TASK OBJECTIVE:
Every line from the first one in the data below through the line holding "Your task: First" is to be written out exactly, with the pictures omitted.

SUPPLIED MATERIAL:
^^^^^^^^^^^^^^^^
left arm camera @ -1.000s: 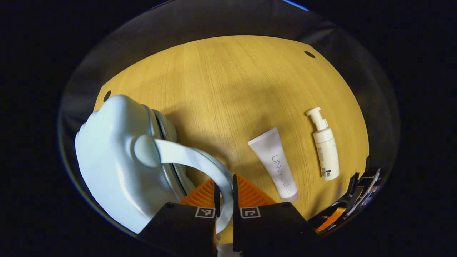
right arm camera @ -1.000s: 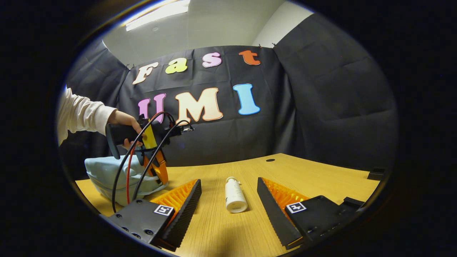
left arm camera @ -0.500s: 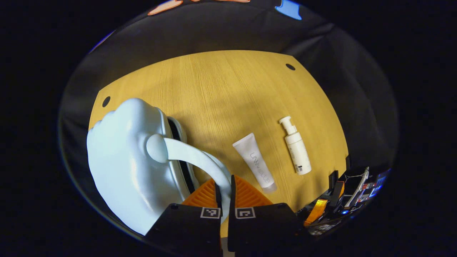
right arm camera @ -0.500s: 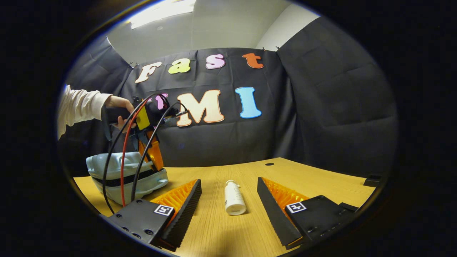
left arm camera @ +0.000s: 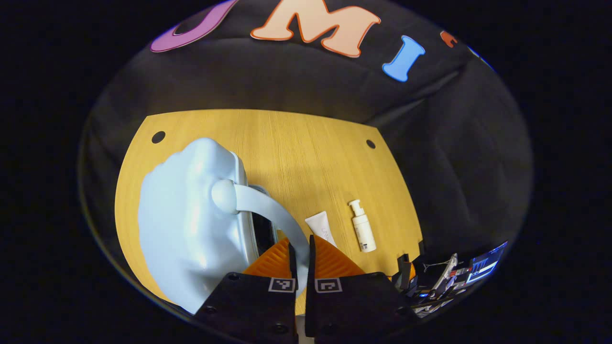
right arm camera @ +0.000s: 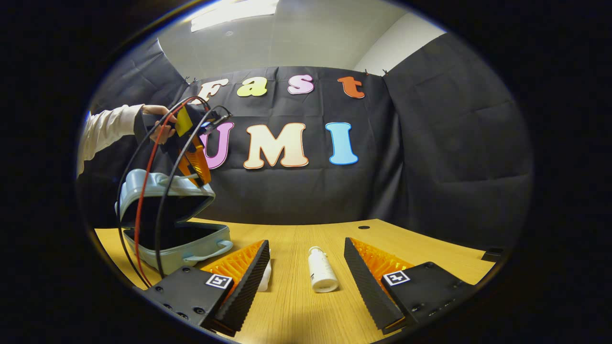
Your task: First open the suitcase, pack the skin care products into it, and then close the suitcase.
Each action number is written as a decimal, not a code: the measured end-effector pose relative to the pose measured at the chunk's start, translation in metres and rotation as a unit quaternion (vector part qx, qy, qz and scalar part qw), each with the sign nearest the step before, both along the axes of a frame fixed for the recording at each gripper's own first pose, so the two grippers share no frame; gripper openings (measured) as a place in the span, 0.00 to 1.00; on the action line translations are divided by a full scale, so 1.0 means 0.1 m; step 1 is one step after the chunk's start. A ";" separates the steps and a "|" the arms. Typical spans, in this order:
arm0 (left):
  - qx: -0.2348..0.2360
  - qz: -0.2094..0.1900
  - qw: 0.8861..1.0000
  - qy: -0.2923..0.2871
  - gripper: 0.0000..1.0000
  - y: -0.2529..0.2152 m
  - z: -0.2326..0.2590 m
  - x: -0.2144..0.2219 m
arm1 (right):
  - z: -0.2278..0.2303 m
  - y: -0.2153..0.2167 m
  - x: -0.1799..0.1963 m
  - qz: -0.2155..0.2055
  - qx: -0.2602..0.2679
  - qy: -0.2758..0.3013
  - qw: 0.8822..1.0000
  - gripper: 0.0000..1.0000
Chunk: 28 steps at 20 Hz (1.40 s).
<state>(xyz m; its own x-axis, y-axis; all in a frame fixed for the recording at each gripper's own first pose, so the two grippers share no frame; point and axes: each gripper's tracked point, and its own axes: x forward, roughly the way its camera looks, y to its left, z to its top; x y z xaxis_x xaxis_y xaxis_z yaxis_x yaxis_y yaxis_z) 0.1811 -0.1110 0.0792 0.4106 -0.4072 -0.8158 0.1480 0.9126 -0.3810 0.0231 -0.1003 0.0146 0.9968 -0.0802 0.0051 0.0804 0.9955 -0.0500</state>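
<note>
1. Black cloth walls close in a wooden tabletop (right arm camera: 334, 306), and on it sits the pale blue suitcase (left arm camera: 191, 229), toward its left end as the right gripper view has it.
2. Its lid (right arm camera: 162, 186) is tilted up on the far hinge, the mouth gaping toward the tabletop's middle; the base (right arm camera: 191, 246) lies flat.
3. The lid's curved handle (left arm camera: 272, 215) runs down between the fingers of the left hand-held gripper (left arm camera: 300, 260), which is clamped narrow on it from above, holding the lid up.
4. A white tube (left arm camera: 321, 227) lies just right of the suitcase, and a white pump bottle (left arm camera: 363, 231) lies beside the tube, a little farther out. Both have their long axes running roughly away from the cameras.
5. The right hand-held gripper (right arm camera: 306, 272) hangs low with its fingers spread wide. The pump bottle lies straight ahead between them, base toward the camera, untouched.
6. Judged from this, the right one is the nearer for the first pick: the bottle's axis lines up with its reach, so the fingers would close across the body, and the suitcase mouth lies off to its left.
</note>
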 end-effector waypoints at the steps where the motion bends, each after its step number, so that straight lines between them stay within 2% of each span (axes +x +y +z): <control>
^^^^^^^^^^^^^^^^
SOLUTION FOR THIS PROBLEM:
left arm camera @ -1.000s: 
right arm camera @ -1.000s: 
left arm camera @ -0.500s: 
right arm camera @ -0.500s: 
left arm camera @ +0.000s: 
right arm camera @ +0.000s: 
Your task: First open the suitcase, pack the skin care products into it, and then close the suitcase.

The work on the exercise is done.